How to complete this task
Return the data below exactly, but only from the line containing "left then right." through the line containing "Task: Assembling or", with both of those lines included.

= = = =

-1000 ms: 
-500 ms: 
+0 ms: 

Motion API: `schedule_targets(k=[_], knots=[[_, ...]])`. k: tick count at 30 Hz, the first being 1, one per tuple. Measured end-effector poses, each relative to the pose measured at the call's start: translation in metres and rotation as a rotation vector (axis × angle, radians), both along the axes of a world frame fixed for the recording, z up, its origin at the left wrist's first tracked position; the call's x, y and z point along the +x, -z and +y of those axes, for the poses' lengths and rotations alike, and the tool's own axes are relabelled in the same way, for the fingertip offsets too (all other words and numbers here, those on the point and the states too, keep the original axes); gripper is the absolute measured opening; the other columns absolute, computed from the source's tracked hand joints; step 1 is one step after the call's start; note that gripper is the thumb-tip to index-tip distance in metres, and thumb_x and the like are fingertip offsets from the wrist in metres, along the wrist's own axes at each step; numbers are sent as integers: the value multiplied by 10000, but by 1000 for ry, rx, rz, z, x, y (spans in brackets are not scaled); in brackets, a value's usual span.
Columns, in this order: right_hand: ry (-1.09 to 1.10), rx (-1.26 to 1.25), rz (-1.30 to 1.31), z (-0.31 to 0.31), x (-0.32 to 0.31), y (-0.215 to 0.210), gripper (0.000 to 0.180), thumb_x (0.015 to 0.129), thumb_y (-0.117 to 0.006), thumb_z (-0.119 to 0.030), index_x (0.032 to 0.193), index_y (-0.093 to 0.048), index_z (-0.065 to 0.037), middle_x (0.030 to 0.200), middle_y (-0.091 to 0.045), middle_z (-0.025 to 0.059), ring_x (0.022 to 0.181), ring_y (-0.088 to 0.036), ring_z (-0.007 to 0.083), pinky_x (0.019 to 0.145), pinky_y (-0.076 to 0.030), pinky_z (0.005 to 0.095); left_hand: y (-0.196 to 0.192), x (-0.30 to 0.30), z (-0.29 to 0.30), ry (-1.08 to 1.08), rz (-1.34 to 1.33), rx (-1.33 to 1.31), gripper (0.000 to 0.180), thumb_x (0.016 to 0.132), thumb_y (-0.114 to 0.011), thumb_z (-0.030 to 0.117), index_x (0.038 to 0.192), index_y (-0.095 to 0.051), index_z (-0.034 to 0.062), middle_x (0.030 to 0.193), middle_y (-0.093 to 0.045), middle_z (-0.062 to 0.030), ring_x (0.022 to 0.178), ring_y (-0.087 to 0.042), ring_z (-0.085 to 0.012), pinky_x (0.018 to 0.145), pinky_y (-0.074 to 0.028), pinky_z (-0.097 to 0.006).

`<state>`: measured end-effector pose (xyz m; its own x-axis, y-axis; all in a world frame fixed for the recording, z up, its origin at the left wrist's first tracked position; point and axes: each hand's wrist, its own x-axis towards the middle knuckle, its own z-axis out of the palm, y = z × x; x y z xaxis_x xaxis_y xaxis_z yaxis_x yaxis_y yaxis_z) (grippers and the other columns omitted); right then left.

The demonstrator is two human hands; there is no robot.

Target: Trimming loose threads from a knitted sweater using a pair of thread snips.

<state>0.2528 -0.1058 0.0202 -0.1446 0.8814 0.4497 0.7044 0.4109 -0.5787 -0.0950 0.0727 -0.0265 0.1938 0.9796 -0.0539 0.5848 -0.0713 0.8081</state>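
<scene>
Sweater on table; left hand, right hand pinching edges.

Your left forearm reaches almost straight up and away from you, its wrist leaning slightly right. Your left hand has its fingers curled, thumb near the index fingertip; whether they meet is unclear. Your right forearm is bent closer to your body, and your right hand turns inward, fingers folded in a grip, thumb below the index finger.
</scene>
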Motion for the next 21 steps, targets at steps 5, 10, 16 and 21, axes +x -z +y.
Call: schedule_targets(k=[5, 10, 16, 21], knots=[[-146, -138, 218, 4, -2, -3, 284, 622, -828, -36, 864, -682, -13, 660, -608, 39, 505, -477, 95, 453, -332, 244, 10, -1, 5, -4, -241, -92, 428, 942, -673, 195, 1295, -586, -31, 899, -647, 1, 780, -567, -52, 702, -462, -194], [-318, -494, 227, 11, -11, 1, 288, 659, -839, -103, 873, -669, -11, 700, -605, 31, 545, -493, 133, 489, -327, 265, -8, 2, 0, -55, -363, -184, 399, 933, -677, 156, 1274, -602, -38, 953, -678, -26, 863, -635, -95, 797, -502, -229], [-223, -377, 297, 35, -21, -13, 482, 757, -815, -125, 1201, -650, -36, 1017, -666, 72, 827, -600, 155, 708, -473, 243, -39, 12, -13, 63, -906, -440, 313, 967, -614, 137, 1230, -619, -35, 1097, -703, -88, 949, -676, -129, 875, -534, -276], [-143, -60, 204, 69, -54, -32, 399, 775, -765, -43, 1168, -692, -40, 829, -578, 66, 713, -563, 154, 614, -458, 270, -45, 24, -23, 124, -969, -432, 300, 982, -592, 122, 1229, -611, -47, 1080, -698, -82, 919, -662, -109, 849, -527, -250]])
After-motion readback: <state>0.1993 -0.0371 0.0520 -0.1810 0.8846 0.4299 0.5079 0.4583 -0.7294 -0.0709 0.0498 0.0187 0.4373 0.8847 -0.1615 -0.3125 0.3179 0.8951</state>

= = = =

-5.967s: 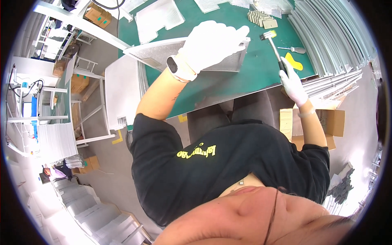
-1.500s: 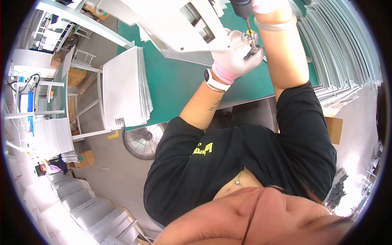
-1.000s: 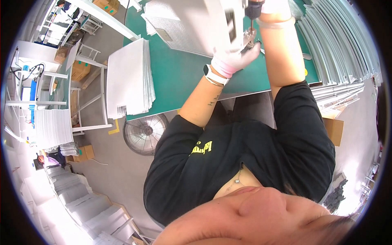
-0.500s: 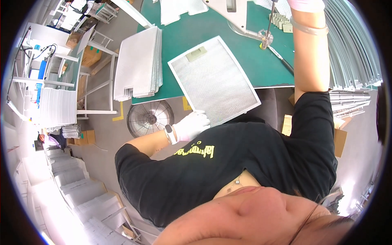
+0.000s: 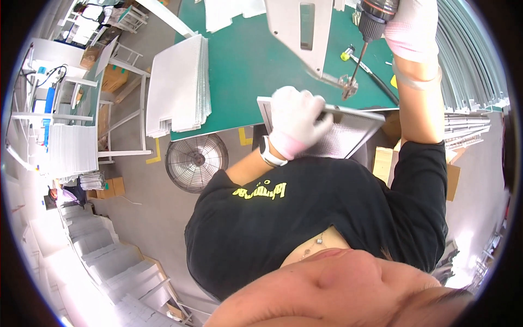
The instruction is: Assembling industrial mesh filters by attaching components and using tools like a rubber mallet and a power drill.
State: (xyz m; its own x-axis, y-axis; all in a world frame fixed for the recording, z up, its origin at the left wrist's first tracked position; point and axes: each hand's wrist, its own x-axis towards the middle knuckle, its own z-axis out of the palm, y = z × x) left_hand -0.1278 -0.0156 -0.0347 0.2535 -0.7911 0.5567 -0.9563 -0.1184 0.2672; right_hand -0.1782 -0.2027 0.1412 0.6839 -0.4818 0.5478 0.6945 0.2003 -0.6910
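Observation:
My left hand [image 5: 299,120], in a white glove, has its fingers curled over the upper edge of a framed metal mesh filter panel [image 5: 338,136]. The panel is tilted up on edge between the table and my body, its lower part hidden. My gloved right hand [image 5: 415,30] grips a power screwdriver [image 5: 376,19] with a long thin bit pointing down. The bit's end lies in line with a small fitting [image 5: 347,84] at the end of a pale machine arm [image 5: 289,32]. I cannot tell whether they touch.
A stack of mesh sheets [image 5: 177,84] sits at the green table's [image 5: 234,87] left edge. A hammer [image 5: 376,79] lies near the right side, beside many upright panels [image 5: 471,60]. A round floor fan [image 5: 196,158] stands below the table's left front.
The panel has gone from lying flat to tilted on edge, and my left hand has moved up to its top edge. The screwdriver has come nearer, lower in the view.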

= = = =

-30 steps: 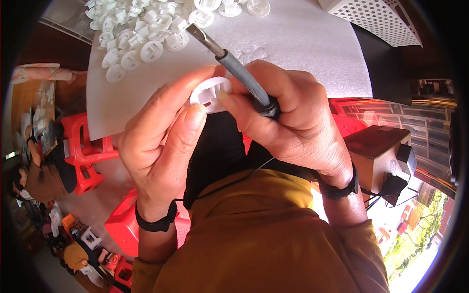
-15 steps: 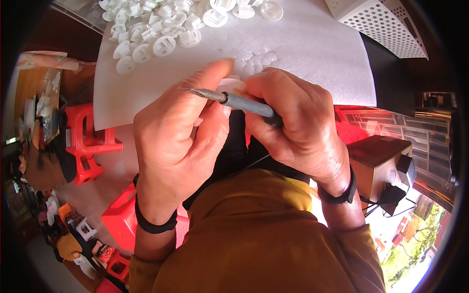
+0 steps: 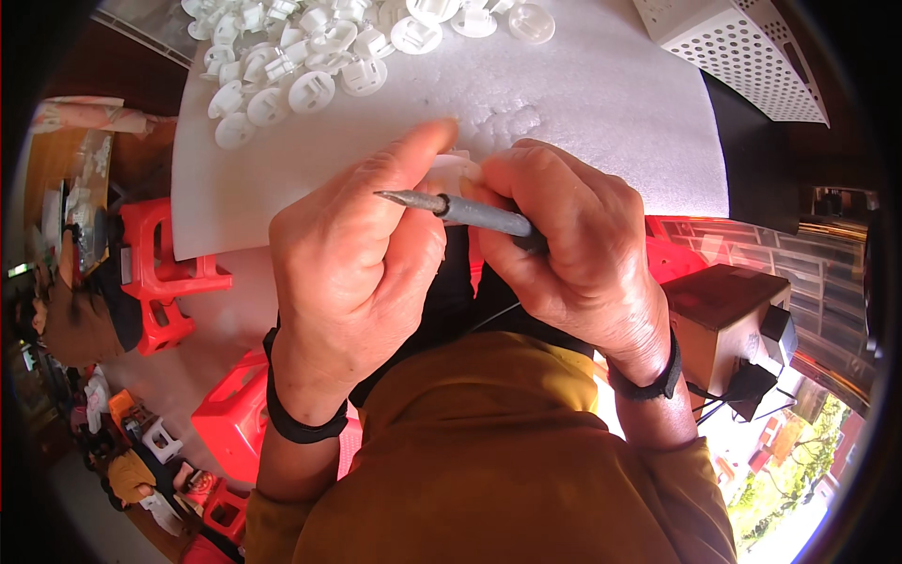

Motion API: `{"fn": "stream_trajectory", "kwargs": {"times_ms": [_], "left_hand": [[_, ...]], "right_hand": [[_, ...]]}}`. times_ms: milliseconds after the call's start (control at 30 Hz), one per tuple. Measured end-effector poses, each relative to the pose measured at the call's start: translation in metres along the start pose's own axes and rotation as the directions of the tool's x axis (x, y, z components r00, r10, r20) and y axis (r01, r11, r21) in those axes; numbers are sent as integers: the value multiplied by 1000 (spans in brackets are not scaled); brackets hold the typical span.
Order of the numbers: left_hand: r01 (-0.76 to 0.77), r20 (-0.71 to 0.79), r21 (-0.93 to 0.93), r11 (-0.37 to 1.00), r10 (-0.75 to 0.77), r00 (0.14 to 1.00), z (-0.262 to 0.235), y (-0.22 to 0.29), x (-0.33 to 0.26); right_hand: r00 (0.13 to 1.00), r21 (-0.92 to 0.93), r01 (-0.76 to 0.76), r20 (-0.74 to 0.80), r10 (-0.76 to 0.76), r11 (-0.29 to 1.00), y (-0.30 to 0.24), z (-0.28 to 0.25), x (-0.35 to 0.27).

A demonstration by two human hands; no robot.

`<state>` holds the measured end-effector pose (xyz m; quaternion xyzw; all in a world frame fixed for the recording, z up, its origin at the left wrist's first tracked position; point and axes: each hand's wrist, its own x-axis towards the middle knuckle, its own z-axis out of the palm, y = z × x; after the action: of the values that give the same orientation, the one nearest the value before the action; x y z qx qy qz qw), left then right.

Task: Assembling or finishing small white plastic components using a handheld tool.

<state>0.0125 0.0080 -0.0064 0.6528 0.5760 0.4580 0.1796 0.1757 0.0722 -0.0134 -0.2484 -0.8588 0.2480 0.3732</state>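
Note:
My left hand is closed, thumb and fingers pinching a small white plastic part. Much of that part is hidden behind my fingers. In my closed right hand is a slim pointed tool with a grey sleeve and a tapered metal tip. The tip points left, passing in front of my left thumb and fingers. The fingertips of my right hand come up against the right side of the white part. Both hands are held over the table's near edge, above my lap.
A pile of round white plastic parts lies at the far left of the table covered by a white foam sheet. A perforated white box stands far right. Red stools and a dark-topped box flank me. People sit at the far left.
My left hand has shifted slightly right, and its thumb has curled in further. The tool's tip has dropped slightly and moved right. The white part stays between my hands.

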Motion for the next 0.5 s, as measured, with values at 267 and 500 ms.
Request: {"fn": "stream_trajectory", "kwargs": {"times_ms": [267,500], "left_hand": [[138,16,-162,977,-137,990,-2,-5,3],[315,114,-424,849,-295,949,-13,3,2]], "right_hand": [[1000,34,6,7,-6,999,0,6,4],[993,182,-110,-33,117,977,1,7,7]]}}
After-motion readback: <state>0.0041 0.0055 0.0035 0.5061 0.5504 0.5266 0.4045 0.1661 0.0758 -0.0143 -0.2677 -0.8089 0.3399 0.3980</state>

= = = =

Response for this exercise
`<state>` holds the measured end-effector pose (xyz m; quaternion xyzw; all in a world frame fixed for the recording, z up, its origin at the left wrist's first tracked position; point and axes: each hand's wrist, its own x-axis towards the middle knuckle, its own z-axis out of the palm, y = z × x; after the action: of the values that give the same orientation, the one nearest the value before the action; x y z qx qy qz qw), left then right.

Task: Assembling or finishing small white plastic components using a handheld tool.

The exercise was answered in full.